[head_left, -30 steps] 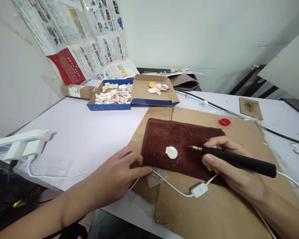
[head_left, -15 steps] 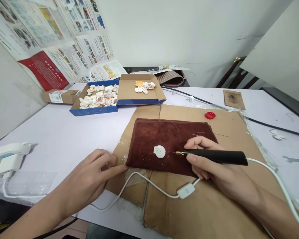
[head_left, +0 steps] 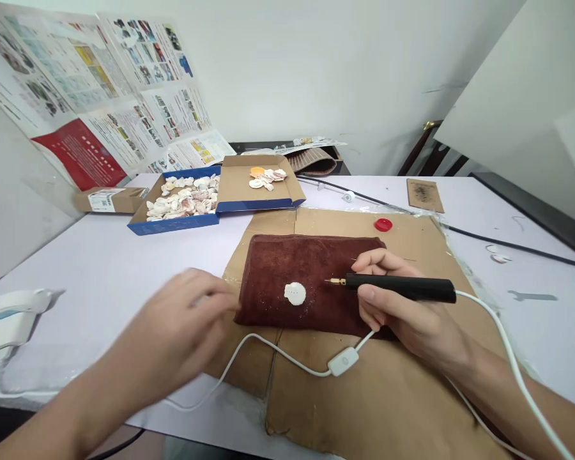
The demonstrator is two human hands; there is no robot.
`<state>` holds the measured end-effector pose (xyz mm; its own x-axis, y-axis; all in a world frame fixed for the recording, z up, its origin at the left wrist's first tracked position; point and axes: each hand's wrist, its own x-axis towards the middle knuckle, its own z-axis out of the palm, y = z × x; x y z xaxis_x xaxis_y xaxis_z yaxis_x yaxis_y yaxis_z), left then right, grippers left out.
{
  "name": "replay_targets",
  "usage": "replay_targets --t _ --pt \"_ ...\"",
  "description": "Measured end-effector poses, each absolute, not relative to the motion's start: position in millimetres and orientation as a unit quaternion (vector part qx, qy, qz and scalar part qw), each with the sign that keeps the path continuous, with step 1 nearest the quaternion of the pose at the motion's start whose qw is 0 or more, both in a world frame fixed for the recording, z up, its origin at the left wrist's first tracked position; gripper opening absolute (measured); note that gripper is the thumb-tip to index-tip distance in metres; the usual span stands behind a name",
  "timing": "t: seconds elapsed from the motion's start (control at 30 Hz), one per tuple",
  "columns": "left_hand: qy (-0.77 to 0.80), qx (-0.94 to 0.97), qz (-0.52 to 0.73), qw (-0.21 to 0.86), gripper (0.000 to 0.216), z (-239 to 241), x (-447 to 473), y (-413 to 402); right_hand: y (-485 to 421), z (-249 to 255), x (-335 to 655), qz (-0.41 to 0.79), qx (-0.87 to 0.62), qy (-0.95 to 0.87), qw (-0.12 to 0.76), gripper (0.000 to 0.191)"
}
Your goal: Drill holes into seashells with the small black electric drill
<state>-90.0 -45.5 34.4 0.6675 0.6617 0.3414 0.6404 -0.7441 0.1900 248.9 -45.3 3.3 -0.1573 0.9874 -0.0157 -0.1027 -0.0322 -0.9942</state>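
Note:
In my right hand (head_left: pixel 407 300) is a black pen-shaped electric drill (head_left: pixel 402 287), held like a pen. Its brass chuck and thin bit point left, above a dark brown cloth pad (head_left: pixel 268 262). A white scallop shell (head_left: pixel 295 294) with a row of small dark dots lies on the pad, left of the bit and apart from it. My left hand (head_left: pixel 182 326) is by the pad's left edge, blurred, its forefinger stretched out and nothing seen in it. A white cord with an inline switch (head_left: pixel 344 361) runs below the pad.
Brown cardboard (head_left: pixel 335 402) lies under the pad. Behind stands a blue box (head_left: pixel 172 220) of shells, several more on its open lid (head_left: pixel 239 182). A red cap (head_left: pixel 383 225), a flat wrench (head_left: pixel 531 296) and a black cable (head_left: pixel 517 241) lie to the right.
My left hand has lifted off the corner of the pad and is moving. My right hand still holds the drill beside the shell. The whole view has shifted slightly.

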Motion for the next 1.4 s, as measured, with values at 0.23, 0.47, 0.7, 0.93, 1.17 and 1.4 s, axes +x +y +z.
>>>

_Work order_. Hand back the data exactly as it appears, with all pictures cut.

_Expected answer_.
[head_left, -30 steps] 
[head_left, -15 steps] 
[head_left, +0 steps] 
The demonstrator is two human hands; there is no robot.
`<state>` holds the measured end-effector pose (xyz mm; its own x-axis, y-axis; all in a world frame fixed for the recording, z up, its origin at the left wrist's first tracked position; point and axes: each hand's wrist, its own x-axis towards the middle knuckle, its own z-axis out of the palm, y = z × x; x y z xaxis_x xaxis_y xaxis_z yaxis_x yaxis_y yaxis_z), left then right, grippers left out.
{
  "name": "replay_targets",
  "usage": "replay_targets --t _ --pt \"_ ...\"",
  "description": "Measured end-effector poses, each absolute, not relative to the motion's start: position in millimetres and orientation as a unit quaternion (vector part qx, qy, qz and scalar part qw), each with the sign that keeps the path continuous, with step 1 nearest the quaternion of the pose at the motion's start whose qw is 0 or more, both in a world frame fixed for the recording, z up, its origin at the left wrist's first tracked position; gripper opening absolute (measured); note that gripper is the thumb-tip to index-tip distance in metres; the usual span stands behind a name",
  "timing": "t: seconds elapsed from the motion's start (control at 30 Hz), one per tuple",
  "columns": "left_hand: qy (-0.77 to 0.80), qx (-0.94 to 0.97), qz (-0.52 to 0.73), qw (-0.21 to 0.86), gripper (0.000 to 0.216), z (-239 to 241), x (-447 to 473), y (-413 to 402); right_hand: y (-485 to 421), z (-249 to 255), x (-335 to 655), qz (-0.41 to 0.79), qx (-0.87 to 0.62), qy (-0.95 to 0.87), qw (-0.12 to 0.76), gripper (0.000 to 0.191)"
}
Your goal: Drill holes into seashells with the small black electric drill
<state>-90.0 -45.5 34.4 0.6675 0.6617 0.3414 0.6404 -0.7441 0.1900 248.9 -45.3 3.3 -0.1573 0.9874 -0.0157 -0.1027 -0.0322 -0.9942</state>
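Note:
In my right hand (head_left: pixel 407 300) is a black pen-shaped electric drill (head_left: pixel 402 287), held like a pen. Its brass chuck and thin bit point left, above a dark brown cloth pad (head_left: pixel 268 262). A white scallop shell (head_left: pixel 295 294) with a row of small dark dots lies on the pad, left of the bit and apart from it. My left hand (head_left: pixel 182 326) is by the pad's left edge, blurred, its forefinger stretched out and nothing seen in it. A white cord with an inline switch (head_left: pixel 344 361) runs below the pad.
Brown cardboard (head_left: pixel 335 402) lies under the pad. Behind stands a blue box (head_left: pixel 172 220) of shells, several more on its open lid (head_left: pixel 239 182). A red cap (head_left: pixel 383 225), a flat wrench (head_left: pixel 531 296) and a black cable (head_left: pixel 517 241) lie to the right.
My left hand has lifted off the corner of the pad and is moving. My right hand still holds the drill beside the shell. The whole view has shifted slightly.
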
Motion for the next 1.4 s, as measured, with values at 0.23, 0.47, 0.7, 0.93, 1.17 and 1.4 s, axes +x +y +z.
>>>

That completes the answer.